Erigée en « grande cause nationale » par le ministre de l’intérieur, Bruno Retailleau, la lutte contre le narcotrafic a pris la forme deux propositions de loi sénatoriales que les élus de la chambre haute ont adoptées en commission des lois, ce mercredi. La première traduit les recommandations de la commission d’enquête transpartisane de l’année dernière. Le second texte est une proposition de loi organique visant à créer un parquet national antistupéfiants (Pnast). Un amendement des rapporteurs Jérôme Durain (PS) et Muriel Jourda (LR) l’a remplacé en parquet national anticriminalité (Pnaco). Une appellation plus large qui correspond mieux à la porosité entre le trafic de stupéfiants, d’êtres humains, d’armes.
Nullités de procédures provoquées par certains avocats
En ce qui concerne la proposition de loi « visant à sortir la France du piège du narcotrafic », composé de 24 articles, les sénateurs ont décidé de reporter à la séance publique, l’examen des amendements portant sur l’article 20. Un article qui concerne les nullités de procédures provoquées par certains avocats de narcotrafiquants. « Vous avez des détenus qui envoient des dossiers de plus de 150 pages au magistrat instructeur. A l’intérieur, il y a une phrase où il demande sa remise en liberté. Si on ne la voit pas et donc on n’y répond pas dans les délais, le détenu sort », avait expliqué en novembre dernier à publicsenat.fr, Aurélien Martini, secrétaire général adjoint de l’Union Syndicale des Magistrats (USM).
« Cet article est très complexe. Il était préférable de différer les amendements à la séance publique pour être au point », confirme Jérôme Durain.
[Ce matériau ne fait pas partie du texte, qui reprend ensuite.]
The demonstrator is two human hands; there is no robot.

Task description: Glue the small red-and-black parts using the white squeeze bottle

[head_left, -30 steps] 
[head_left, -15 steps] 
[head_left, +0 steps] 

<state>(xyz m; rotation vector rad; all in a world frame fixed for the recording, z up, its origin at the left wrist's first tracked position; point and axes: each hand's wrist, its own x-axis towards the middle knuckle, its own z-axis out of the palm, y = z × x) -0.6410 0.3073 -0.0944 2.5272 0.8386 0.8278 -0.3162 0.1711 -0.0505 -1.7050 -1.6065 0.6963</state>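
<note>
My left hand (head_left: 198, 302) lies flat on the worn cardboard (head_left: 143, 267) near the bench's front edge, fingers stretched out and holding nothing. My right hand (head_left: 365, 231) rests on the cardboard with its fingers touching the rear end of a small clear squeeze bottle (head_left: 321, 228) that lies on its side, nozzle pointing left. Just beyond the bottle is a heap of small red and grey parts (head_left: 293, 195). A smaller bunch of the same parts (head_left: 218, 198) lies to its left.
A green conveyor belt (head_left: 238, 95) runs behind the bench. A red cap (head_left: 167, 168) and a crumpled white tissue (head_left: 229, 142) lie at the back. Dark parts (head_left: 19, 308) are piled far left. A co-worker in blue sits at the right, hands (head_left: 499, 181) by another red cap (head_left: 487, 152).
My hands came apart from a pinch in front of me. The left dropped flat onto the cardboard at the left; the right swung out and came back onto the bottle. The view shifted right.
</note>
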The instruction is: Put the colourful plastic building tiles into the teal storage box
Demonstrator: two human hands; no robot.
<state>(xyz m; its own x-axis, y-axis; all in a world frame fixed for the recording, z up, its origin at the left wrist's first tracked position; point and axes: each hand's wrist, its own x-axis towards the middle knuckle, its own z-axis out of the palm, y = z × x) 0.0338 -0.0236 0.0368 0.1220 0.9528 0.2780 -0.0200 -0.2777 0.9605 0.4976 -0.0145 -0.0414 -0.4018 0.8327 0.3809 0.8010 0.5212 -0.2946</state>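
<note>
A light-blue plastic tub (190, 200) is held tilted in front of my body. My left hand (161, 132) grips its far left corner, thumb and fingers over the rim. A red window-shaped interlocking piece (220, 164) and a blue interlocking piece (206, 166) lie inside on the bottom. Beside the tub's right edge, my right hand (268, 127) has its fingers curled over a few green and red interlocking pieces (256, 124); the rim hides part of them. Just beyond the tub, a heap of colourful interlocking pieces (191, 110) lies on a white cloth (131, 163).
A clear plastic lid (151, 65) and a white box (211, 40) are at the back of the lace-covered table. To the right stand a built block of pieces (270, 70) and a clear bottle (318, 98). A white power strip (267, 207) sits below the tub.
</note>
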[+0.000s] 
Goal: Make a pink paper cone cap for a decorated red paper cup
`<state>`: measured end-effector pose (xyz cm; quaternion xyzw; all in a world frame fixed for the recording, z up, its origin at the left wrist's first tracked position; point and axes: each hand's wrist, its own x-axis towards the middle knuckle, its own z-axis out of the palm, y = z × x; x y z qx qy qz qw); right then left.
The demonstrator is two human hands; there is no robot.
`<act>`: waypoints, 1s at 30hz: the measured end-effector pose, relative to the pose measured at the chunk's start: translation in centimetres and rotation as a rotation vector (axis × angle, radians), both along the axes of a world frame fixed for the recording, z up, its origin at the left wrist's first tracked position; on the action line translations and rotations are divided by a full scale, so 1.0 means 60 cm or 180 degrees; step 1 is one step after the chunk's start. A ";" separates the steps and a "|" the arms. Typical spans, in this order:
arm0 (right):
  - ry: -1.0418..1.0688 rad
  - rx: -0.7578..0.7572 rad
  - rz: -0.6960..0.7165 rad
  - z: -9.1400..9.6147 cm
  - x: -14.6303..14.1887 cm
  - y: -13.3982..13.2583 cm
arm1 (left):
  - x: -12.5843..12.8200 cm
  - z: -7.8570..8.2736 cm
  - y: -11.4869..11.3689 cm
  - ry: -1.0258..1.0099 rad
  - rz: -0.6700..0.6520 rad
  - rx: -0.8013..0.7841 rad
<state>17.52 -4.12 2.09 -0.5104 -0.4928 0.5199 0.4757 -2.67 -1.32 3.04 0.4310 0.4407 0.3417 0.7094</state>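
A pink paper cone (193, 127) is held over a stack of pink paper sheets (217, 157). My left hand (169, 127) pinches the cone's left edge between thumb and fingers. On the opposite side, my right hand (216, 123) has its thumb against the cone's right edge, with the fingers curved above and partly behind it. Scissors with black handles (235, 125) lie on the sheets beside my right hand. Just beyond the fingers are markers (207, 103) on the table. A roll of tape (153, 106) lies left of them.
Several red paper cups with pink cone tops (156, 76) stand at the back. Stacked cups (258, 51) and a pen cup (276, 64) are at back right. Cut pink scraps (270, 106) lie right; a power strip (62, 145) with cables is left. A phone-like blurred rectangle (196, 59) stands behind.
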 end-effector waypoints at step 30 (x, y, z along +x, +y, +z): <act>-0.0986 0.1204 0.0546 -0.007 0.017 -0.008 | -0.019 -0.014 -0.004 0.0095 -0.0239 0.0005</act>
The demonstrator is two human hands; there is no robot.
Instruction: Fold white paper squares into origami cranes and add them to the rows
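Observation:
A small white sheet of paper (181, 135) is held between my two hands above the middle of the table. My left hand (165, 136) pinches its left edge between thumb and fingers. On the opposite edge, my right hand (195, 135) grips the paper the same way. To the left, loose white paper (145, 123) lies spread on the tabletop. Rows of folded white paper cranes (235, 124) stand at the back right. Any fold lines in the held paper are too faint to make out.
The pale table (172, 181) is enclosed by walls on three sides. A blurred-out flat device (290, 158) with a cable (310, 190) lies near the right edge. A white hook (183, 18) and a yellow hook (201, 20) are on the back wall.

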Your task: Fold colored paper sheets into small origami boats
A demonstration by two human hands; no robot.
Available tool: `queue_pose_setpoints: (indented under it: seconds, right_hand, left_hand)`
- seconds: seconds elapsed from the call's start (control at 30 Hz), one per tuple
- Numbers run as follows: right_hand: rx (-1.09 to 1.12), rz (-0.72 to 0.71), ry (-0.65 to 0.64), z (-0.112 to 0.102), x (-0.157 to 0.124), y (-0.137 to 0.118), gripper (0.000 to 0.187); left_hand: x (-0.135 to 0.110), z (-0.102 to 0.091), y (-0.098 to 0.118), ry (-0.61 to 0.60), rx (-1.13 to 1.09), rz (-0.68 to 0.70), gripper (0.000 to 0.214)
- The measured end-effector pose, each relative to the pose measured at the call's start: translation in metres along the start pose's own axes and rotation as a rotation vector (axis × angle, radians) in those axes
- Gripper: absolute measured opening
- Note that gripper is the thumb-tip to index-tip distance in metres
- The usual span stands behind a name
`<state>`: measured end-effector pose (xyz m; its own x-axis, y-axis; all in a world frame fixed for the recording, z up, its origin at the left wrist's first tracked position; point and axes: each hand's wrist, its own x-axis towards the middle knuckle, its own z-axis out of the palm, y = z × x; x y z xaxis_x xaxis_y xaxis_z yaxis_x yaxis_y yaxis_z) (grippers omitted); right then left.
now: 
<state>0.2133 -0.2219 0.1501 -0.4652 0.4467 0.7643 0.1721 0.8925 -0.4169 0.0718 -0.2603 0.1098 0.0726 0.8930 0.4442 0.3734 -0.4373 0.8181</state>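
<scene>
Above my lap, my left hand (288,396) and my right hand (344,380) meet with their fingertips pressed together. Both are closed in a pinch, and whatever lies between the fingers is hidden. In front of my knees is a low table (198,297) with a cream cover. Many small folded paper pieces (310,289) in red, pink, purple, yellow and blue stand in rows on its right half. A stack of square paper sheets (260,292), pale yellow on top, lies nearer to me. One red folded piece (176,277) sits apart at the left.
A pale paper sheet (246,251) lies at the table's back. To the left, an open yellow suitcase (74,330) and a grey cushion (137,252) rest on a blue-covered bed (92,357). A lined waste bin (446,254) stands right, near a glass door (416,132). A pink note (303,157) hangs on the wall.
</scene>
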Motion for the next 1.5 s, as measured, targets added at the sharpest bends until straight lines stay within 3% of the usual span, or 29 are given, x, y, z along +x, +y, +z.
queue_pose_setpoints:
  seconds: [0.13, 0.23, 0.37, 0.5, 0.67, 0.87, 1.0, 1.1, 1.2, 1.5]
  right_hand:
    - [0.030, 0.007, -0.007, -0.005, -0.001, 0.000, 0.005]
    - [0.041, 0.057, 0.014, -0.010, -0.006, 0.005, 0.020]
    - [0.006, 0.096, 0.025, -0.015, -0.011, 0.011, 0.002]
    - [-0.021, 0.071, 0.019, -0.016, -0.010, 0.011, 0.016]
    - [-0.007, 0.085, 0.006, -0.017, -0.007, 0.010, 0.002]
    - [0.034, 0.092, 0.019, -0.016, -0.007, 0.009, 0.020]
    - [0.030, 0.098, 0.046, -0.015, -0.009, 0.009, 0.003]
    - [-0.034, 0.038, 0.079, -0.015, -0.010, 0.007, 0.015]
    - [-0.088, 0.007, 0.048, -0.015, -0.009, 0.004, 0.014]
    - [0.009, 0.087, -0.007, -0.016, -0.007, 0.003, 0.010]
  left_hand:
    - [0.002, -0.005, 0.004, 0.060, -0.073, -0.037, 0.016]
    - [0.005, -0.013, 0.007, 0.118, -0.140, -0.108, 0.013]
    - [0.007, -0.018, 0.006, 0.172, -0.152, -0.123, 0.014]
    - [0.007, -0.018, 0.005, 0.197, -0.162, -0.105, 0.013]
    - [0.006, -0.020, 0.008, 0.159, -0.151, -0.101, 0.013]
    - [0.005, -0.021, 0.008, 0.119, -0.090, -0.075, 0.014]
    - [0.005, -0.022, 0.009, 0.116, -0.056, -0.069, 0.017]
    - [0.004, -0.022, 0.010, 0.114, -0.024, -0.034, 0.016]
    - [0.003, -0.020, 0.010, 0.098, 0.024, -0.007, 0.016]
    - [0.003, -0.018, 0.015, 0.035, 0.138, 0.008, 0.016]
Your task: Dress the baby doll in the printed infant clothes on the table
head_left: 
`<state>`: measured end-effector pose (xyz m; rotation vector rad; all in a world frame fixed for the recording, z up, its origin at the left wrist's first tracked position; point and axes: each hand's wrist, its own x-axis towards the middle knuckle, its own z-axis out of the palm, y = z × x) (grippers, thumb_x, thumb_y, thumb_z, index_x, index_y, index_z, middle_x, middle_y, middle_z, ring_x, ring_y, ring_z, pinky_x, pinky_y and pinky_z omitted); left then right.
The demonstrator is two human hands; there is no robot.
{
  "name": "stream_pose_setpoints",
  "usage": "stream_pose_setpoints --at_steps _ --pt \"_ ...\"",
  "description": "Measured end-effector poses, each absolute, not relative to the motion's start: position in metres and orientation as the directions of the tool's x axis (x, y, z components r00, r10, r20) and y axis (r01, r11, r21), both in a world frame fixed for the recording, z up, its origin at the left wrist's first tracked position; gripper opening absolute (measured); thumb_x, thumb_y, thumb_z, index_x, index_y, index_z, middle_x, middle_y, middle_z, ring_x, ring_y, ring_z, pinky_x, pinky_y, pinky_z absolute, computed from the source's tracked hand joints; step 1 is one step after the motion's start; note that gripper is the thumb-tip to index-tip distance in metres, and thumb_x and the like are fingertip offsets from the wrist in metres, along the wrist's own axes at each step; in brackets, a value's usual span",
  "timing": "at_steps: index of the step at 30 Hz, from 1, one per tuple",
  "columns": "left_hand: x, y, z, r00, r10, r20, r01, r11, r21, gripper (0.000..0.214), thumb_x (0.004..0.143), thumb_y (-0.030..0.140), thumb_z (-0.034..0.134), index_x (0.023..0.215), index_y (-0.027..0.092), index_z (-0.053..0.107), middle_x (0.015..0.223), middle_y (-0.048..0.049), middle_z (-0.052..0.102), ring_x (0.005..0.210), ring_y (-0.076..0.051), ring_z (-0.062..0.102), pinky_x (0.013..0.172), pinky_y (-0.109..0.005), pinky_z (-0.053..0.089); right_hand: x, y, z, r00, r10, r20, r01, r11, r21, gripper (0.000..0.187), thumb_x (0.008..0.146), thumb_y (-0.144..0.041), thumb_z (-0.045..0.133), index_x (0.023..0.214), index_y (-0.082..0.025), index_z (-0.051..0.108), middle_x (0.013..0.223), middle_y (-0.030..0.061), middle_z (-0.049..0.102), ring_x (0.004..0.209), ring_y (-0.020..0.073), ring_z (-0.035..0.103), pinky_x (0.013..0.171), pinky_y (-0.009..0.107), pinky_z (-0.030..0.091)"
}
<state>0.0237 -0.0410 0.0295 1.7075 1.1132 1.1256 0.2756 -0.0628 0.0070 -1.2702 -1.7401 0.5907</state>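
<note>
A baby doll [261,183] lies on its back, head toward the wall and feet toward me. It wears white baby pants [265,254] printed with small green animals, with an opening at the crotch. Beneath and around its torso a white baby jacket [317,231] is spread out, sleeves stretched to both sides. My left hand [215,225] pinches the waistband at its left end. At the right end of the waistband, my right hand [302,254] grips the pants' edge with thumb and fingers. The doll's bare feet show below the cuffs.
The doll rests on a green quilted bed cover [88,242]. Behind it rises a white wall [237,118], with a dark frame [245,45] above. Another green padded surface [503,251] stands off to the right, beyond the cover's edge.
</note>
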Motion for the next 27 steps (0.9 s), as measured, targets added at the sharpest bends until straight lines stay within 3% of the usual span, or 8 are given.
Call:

Parmi les points forts de la proposition de loi, on retrouve à l’article 1, le renforcement de l’Office antistupéfiants (Ofast) structurée en une véritable « DEA à la française » (Drug Enforcement Administration, l’agence américaine de lutte contre la drogue, ndlr). L’office serait placé « sous la double tutelle des ministères de l’intérieur, et de l’économie et des finances » avec « une compétence exclusive sur les crimes liés au narcotrafic, ainsi qu’un pouvoir d’évocation sur l’ensemble des enquêtes ».
Refonte du statut de repenti
S’inspirant de la législation italienne « anti-mafia », les sénateurs souhaitent réformer le statut des repentis qu’ils jugent insuffisamment exploité en France. Les élus ont pris conscience, lors de leurs travaux, qu’un « informateur n’est pas celui qui est innocent de toute infraction ». C’est pourquoi ils proposent d’étendre le statut de repenti à ceux qui ont commis des crimes de sang. Ils veulent aussi renforcer son attractivité avec « la perspective d’une réduction de peine en échange des informations transmises à l’autorité judiciaire ». Toutefois, le repenti aurait aussi des devoirs fixés dans une convention « et dont le non-respect sera sanctionné par l’interruption des mesures de protection mises en place par la justice ».
Un amendement des rapporteurs ouvre la possibilité de recourir aux dispositifs des « repentis » en matière de trafic d’armes. Il crée également un système d’immunité de poursuites, décidé à titre exceptionnel et par les seuls magistrats spécialisés.
De même, le Sénat souhaite révolutionner le statut des informateurs transformé sous leur plume, en infiltrés civils (à distinguer des policiers ou gendarmes infiltrés) en contrepartie d’une complète immunité pénale sous réserve de respecter des conditions strictes.
Le rapporteur de la commission d’enquête et co-auteur de la proposition de loi, Etienne Blanc (LR) s’inquiétait du risque pour les policiers infiltrés « d’être accusés de laisser perdurer l’infraction, d’être complices, coauteurs voire d’inciter à la commission de l’infraction. Un amendement des deux rapporteurs de la proposition de loi écarte ce risque en précisant « que ne constituent pas une incitation à commettre une infraction les actes qui ne font que contribuer à la poursuite d’une infraction déjà préparée ou débutée au moment où le magistrat compétent a autorisé le lancement de l’infiltration ».
Autre série de mesures jugées primordiales par les élus, la confiscation et les saisies des avoirs des trafiquants. « La seule fois où j’ai vu pleurer un trafiquant, ce n’est pas quand on lui a annoncé la décision de justice mais quand on a annoncé qu’on saisissait sa maison », avait confié un policier auditionné par la commission d’enquête.
Un amendement du sénateur écologiste, Guy Benarroche qui traduit également une recommandation de la commission d’enquête prévoit que « les maires soient informés des suites des suites judiciaires des affaires liées au trafic de stupéfiant et surtout permettre une plus grande coopération avec les autorités judiciaires ou préfectorales au sein des conseils locaux de sécurité et de prévention de la délinquance ».
Les deux propositions de loi seront examinées en séance publique à partir du 28 janvier.